Polanski è libero. Per un refuso
15 Luglio 2010
di redazione
I picchi della cultura e della politica francese si sono enormemente rallegrati quando la Svizzera ha negato l’estradizione negli Usa a un prete cattolico di origini transalpine accusato da una corte californiana di aver violentato una ragazzina di tredici anni, ormai molti anni fa. Gli abusi sessuali erano avvenuti in casa di un collega del prete.
Quest’ultimo, con il passare degli anni, era riuscito a patteggiare la condanna grazie alle sua fama internazionale e alle notevoli ricchezze personali. Aveva scontato 42 giorni in un ospedale psichiatrico, certo, promettendo di accettare una sentenza in tempi brevi, ma quando aveva capito che la condanna sarebbe arrivata era fuggito rapidamente dagli Stati Uniti iniziando una vita raminga per il mondo.
Di recente, il prete era stato di nuovo fermato dalle autorità della Svizzera, che per nove mesi lo hanno costretto a girare con un braccialetto elettronico in attesa di estradarlo negli States. Ma alla fine le autorità elvetiche hanno deciso di rigettare la richiesta di estradizione e il prete è tornato libero.

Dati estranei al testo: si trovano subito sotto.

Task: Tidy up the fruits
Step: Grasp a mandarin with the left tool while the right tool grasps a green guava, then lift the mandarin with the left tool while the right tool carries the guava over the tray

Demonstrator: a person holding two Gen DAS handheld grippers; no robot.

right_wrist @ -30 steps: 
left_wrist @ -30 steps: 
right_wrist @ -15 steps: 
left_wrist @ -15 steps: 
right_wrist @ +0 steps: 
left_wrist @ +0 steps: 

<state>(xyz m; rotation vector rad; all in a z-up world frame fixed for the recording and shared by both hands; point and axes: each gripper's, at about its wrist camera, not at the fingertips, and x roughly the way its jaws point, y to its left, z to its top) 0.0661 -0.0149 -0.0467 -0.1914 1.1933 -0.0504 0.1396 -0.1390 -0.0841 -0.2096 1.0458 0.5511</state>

Il ministro della cultura francese è stato il più felice per la liberazione del sacerdote, ed ha spiegato che una personalità di tale levatura – i cui lavori e le cui opere sono universalmente riconosciute come dei capolavori della moderna teologia – non poteva finire di nuovo dinanzi alle ordaliche corti degli yankees. Il filosofo Bernard Henry-Levy, a sua volta, ha aggiunto che la Svizzera ha dato a tutto il mondo “una lezione di democrazia”.
Il prete, grato del sostegno ricevuto, ha ringraziato chi si era battuto per lui, dicendosi “estremamente soddisfatto” per come sono andate le cose… Ops… perdonateci, in questo pezzo c’era un refuso. Non volevamo dire “prete”. La parola giusta era “regista cinematografico”. Roman Polanski.